Records from a collection
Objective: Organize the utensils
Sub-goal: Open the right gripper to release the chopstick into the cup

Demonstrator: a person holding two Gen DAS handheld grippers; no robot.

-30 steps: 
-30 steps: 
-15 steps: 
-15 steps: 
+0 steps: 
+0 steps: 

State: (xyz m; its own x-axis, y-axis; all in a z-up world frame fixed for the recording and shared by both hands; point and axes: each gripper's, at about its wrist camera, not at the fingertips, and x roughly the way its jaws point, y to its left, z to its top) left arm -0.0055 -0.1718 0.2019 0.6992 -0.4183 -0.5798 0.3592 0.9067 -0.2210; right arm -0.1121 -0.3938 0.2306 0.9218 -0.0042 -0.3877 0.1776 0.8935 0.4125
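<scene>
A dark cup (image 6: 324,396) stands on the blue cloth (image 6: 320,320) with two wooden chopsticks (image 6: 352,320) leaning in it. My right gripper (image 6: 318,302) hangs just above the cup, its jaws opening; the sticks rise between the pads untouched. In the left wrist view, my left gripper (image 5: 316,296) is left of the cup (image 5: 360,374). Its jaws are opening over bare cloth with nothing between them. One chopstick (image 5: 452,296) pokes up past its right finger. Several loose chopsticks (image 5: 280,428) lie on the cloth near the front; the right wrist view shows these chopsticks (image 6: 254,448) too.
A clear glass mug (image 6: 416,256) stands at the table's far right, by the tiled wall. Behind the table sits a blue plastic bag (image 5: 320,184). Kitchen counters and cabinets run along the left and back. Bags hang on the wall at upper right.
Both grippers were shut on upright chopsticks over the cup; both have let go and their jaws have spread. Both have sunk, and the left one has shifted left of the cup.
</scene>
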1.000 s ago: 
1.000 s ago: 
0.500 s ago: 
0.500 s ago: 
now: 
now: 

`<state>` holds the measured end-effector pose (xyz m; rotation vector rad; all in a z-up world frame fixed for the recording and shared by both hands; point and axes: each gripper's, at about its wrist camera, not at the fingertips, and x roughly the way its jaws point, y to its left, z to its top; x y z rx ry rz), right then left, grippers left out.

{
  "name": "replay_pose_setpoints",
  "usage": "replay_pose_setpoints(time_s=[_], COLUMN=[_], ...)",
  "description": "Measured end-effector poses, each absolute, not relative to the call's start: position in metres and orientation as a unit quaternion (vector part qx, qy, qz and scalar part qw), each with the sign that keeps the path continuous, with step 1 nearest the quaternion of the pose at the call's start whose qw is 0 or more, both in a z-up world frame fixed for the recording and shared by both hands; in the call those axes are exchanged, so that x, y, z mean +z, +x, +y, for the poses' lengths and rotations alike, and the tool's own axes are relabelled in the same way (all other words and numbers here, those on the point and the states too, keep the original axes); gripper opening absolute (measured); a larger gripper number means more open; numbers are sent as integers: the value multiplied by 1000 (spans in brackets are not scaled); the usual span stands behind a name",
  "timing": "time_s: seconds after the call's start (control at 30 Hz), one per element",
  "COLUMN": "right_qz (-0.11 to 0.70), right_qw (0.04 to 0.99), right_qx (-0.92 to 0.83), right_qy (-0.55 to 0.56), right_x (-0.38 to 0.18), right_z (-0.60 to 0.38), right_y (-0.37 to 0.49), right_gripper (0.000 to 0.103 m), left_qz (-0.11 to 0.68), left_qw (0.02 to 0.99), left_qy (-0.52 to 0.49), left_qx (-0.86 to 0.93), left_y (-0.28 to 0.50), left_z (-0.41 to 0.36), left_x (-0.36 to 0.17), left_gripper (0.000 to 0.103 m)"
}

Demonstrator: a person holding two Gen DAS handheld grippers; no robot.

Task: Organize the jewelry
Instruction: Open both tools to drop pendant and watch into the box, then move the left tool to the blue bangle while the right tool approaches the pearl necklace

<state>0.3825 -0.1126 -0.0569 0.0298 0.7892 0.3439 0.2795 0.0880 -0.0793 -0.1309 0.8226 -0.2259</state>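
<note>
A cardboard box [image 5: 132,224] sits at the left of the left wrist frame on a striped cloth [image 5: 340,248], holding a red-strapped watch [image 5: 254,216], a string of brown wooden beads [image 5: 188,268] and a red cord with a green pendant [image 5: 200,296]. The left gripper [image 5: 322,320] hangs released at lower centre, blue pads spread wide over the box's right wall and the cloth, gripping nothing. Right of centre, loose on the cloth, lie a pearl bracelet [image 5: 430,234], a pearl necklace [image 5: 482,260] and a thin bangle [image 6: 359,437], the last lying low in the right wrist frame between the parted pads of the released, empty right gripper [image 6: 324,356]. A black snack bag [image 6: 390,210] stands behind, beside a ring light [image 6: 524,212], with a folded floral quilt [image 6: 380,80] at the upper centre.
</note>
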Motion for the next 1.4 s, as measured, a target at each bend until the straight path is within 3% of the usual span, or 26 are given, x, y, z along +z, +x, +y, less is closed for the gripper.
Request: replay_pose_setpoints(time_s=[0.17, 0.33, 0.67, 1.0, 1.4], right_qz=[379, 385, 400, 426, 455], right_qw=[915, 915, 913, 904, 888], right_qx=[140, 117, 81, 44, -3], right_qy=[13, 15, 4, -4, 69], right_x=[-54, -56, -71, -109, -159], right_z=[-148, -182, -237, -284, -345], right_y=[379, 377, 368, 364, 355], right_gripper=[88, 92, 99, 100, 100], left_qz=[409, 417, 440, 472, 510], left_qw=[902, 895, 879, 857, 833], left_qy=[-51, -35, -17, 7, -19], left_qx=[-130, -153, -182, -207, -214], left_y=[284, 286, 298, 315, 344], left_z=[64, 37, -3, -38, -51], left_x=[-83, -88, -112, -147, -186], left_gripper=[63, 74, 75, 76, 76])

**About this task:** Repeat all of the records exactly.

**Written response:**
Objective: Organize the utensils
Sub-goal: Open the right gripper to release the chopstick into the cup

Demonstrator: a person holding two Gen DAS handheld grippers; no robot.

-30 steps: 
-30 steps: 
-15 steps: 
-15 steps: 
+0 steps: 
+0 steps: 

State: (xyz m; its own x-axis, y-axis; all in a z-up world frame fixed for the recording and shared by both hands; point and axes: each gripper's, at about its wrist camera, not at the fingertips, and x roughly the way its jaws point, y to its left, z to its top) left arm -0.0055 -0.1718 0.2019 0.6992 -0.4183 -0.5798 0.3592 0.9067 -0.2210; right arm -0.1121 -0.3938 0.2306 0.9218 -0.0042 -0.3877 0.1776 0.8935 0.4125
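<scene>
A dark cup (image 6: 324,396) stands on the blue cloth (image 6: 320,320) with two wooden chopsticks (image 6: 352,320) leaning in it. My right gripper (image 6: 318,302) hangs just above the cup, its jaws opening; the sticks rise between the pads untouched. In the left wrist view, my left gripper (image 5: 316,296) is left of the cup (image 5: 360,374). Its jaws are opening over bare cloth with nothing between them. One chopstick (image 5: 452,296) pokes up past its right finger. Several loose chopsticks (image 5: 280,428) lie on the cloth near the front; the right wrist view shows these chopsticks (image 6: 254,448) too.
A clear glass mug (image 6: 416,256) stands at the table's far right, by the tiled wall. Behind the table sits a blue plastic bag (image 5: 320,184). Kitchen counters and cabinets run along the left and back. Bags hang on the wall at upper right.
Both grippers were shut on upright chopsticks over the cup; both have let go and their jaws have spread. Both have sunk, and the left one has shifted left of the cup.
</scene>
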1.000 s ago: 
1.000 s ago: 
0.500 s ago: 
0.500 s ago: 
now: 
now: 

`<state>` holds the measured end-effector pose (xyz m; rotation vector rad; all in a z-up world frame fixed for the recording and shared by both hands; point and axes: each gripper's, at about its wrist camera, not at the fingertips, and x roughly the way its jaws point, y to its left, z to its top; x y z rx ry rz), right then left, grippers left out.

{
  "name": "replay_pose_setpoints",
  "usage": "replay_pose_setpoints(time_s=[_], COLUMN=[_], ...)",
  "description": "Measured end-effector poses, each absolute, not relative to the call's start: position in metres and orientation as a unit quaternion (vector part qx, qy, qz and scalar part qw), each with the sign that keeps the path continuous, with step 1 nearest the quaternion of the pose at the call's start whose qw is 0 or more, both in a z-up world frame fixed for the recording and shared by both hands; in the call those axes are exchanged, so that x, y, z mean +z, +x, +y, for the poses' lengths and rotations alike, and the tool's own axes are relabelled in the same way (all other words and numbers here, those on the point and the states too, keep the original axes); gripper opening absolute (measured); a larger gripper number means more open; numbers are sent as integers: the value multiplied by 1000 (spans in brackets are not scaled); the usual span stands behind a name",
  "timing": "time_s: seconds after the call's start (control at 30 Hz), one per element",
  "COLUMN": "right_qz (-0.11 to 0.70), right_qw (0.04 to 0.99), right_qx (-0.92 to 0.83), right_qy (-0.55 to 0.56), right_x (-0.38 to 0.18), right_z (-0.60 to 0.38), right_y (-0.37 to 0.49), right_gripper (0.000 to 0.103 m), left_qz (-0.11 to 0.68), left_qw (0.02 to 0.99), left_qy (-0.52 to 0.49), left_qx (-0.86 to 0.93), left_y (-0.28 to 0.50), left_z (-0.41 to 0.36), left_x (-0.36 to 0.17), left_gripper (0.000 to 0.103 m)"
}

Demonstrator: a person holding two Gen DAS handheld grippers; no robot.

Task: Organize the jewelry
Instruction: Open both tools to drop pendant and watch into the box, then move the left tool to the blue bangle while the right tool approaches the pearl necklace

<state>0.3825 -0.1126 -0.0569 0.0298 0.7892 0.3439 0.2795 0.0880 -0.0793 -0.1309 0.8226 -0.2259</state>
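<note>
A cardboard box [image 5: 132,224] sits at the left of the left wrist frame on a striped cloth [image 5: 340,248], holding a red-strapped watch [image 5: 254,216], a string of brown wooden beads [image 5: 188,268] and a red cord with a green pendant [image 5: 200,296]. The left gripper [image 5: 322,320] hangs released at lower centre, blue pads spread wide over the box's right wall and the cloth, gripping nothing. Right of centre, loose on the cloth, lie a pearl bracelet [image 5: 430,234], a pearl necklace [image 5: 482,260] and a thin bangle [image 6: 359,437], the last lying low in the right wrist frame between the parted pads of the released, empty right gripper [image 6: 324,356]. A black snack bag [image 6: 390,210] stands behind, beside a ring light [image 6: 524,212], with a folded floral quilt [image 6: 380,80] at the upper centre.
</note>
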Motion for the next 1.4 s, as measured, a target at each bend until the straight path is within 3% of the usual span, or 26 are given, x, y, z along +z, +x, +y, less is closed for the gripper.
Request: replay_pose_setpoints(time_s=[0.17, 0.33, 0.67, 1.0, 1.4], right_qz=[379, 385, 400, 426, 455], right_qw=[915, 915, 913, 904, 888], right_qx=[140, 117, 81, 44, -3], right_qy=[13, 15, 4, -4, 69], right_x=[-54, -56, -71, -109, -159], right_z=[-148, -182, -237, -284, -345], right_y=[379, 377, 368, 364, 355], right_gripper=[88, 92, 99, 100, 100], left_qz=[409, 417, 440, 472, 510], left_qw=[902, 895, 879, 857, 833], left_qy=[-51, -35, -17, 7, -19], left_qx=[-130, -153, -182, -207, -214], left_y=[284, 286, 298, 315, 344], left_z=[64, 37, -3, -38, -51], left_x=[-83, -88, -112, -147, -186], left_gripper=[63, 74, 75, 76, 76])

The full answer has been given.